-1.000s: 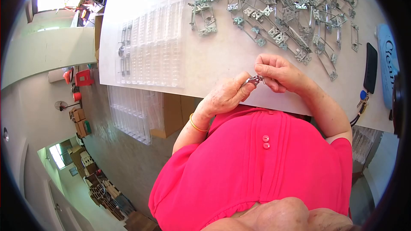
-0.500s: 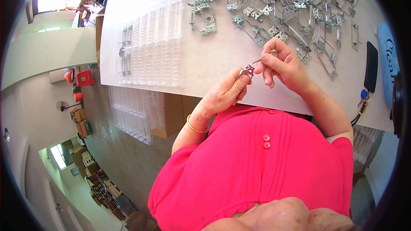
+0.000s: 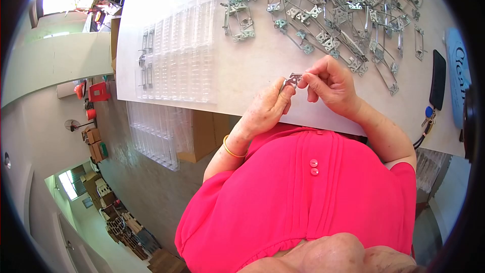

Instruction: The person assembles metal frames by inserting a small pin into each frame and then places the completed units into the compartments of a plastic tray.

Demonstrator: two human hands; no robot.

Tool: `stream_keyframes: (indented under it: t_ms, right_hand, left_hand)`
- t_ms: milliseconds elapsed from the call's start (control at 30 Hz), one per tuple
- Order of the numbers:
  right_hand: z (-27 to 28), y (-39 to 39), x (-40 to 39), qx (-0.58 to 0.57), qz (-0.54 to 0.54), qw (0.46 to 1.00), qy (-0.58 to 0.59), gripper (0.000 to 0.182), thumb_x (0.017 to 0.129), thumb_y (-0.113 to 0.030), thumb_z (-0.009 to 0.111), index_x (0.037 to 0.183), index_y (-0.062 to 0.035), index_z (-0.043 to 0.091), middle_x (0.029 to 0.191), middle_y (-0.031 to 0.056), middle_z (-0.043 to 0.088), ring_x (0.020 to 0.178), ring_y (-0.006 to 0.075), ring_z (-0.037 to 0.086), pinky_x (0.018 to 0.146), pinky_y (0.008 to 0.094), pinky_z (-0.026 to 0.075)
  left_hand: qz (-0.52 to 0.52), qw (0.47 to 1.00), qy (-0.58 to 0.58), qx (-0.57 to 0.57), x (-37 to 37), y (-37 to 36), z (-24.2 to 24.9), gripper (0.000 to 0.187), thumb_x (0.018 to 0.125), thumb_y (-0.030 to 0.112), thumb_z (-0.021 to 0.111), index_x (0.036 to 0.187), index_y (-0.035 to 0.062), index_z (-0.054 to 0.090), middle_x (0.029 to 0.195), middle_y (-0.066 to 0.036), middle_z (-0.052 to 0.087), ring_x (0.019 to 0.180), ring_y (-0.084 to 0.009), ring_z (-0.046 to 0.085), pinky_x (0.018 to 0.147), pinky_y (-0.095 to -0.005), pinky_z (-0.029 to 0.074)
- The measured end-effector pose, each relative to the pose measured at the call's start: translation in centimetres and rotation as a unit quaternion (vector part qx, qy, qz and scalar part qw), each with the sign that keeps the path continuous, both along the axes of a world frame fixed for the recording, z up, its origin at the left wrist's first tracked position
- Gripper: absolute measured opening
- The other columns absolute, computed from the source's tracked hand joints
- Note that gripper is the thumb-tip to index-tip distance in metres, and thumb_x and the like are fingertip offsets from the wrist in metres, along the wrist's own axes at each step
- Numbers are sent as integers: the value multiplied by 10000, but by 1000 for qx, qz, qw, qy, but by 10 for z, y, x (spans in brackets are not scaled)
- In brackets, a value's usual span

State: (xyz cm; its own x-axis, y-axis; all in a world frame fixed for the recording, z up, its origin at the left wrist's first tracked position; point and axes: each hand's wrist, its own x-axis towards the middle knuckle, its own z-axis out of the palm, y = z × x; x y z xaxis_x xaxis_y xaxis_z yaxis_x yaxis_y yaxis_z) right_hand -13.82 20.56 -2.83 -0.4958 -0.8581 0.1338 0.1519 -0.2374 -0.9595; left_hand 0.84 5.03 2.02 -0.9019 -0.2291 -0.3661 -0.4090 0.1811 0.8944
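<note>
L hand (image 3: 269,103) has fingers closed tight on a metal bracket (image 3: 293,78), mid-frame over the counter (image 3: 252,63)! R hand (image 3: 331,85) curled in, fingertips right at the bracket's R edge, can't tell if gripping. Metal parts (image 3: 331,44) heaped upper R.

We are seeing the right hand (image 3: 331,87) coming back to the metal bracket (image 3: 293,78): half a second ago it was standing apart with a thin rod in its fingers, and now its fingertips are sitting at the bracket's right end. Its spread fingers are curling in, and we are losing clear sight of the rod. The left hand (image 3: 271,102) is holding the bracket slightly farther away and more to the left than a second ago.
</note>
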Motion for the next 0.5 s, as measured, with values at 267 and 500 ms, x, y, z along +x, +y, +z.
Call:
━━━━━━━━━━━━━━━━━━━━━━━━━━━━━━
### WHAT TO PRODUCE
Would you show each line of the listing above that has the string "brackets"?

### OUTPUT OF THE EXERCISE
- Numbers are sent as integers: the value multiplied by 10000, but by 1000 for qx, qz, qw, qy, but by 10 for z, y, x (spans in brackets are not scaled)
- In brackets, a value's usual span

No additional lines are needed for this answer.